What the task requires >> Gather all lines in the data that hold the string "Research".

[Entries taken from a collection]
++++++

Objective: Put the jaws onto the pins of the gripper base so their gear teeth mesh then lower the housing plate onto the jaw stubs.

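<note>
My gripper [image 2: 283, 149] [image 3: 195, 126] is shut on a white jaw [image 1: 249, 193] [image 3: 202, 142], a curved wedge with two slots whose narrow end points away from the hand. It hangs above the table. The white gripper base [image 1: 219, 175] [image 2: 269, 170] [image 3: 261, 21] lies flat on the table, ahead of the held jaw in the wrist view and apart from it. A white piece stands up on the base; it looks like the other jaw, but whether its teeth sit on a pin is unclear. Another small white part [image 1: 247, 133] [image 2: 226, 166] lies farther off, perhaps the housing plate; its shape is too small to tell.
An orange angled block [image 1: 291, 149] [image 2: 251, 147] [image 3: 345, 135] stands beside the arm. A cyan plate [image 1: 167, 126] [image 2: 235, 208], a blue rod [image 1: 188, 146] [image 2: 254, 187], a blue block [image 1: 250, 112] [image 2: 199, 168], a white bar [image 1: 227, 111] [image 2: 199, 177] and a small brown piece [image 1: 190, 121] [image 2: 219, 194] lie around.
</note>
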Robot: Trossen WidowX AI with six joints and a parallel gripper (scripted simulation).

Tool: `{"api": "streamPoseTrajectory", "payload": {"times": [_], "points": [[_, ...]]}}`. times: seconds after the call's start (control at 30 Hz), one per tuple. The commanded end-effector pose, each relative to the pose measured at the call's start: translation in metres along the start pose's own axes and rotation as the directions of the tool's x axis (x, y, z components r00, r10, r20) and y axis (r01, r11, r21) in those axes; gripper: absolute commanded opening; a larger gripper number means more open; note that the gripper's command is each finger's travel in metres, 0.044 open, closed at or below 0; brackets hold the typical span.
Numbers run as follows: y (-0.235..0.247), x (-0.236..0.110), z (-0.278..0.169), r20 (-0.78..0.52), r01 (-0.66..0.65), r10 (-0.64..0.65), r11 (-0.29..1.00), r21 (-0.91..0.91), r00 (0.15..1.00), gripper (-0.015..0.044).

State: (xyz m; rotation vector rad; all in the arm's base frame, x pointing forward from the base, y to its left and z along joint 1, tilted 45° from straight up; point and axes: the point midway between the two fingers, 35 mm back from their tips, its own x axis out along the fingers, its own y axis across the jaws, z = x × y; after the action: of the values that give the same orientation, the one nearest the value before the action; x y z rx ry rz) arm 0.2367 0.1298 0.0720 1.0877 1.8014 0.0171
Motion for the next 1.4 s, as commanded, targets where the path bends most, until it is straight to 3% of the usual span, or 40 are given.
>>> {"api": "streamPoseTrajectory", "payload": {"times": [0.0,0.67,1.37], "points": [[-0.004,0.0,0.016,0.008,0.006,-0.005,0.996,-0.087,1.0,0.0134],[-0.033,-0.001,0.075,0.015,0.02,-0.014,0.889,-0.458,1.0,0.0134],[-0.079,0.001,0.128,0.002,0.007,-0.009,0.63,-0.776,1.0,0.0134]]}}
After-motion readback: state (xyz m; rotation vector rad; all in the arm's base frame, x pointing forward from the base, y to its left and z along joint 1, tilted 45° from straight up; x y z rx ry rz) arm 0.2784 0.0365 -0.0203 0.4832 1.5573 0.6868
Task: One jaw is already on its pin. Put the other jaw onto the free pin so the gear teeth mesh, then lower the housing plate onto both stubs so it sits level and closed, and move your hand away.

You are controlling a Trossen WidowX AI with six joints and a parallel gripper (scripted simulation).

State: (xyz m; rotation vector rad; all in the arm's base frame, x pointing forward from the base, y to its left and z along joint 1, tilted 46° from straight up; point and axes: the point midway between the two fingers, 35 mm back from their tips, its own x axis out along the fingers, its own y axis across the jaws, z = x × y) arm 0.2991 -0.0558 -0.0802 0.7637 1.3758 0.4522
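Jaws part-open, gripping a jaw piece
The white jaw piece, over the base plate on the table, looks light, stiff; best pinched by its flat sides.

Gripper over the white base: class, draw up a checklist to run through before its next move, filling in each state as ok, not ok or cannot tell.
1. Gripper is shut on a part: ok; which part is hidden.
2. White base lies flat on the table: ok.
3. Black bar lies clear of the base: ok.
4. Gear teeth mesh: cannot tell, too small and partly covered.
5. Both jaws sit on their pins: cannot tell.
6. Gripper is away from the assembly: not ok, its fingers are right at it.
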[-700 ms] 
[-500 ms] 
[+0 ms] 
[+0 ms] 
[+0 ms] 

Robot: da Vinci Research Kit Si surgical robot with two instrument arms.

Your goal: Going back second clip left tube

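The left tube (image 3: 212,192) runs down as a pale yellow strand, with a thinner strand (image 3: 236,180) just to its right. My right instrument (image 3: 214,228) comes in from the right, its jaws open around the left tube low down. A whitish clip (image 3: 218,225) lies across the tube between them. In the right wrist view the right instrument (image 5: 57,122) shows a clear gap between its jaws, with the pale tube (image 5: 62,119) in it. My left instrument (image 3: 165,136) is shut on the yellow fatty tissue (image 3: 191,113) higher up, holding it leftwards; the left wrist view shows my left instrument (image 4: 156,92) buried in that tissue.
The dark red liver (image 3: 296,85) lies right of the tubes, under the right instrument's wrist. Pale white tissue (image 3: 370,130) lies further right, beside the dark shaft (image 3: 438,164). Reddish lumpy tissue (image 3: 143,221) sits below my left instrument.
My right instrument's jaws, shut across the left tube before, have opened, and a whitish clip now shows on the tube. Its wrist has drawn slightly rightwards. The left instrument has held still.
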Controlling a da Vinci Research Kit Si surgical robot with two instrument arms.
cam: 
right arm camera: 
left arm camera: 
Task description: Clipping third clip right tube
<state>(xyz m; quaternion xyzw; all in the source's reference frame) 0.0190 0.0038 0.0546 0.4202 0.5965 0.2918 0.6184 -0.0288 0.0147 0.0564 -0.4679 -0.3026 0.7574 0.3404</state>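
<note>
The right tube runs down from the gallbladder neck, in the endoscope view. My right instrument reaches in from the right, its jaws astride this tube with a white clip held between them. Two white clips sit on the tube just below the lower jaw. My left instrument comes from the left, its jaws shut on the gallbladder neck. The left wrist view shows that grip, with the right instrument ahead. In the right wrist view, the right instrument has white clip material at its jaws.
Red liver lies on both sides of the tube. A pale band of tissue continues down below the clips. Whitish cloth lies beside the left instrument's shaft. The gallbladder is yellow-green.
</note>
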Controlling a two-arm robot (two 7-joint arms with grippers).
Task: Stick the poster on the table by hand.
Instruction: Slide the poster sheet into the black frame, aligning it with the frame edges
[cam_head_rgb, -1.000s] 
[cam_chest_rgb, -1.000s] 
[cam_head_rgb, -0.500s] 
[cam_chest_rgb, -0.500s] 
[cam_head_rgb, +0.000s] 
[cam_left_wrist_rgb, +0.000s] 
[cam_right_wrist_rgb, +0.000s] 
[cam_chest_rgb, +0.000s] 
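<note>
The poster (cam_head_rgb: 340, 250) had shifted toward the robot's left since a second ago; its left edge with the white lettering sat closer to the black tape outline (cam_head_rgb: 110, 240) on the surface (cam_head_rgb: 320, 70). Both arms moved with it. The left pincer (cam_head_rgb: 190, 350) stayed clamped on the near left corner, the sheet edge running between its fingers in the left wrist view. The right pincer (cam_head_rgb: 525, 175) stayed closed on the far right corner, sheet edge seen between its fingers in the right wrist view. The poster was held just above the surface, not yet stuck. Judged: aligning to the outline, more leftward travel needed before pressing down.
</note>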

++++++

Result of this task >>
Robot: da Vinci Research Kit Si surgical robot with two instrument arms.
Controlling a da Vinci Research Kit Si surgical robot with two instrument arms.

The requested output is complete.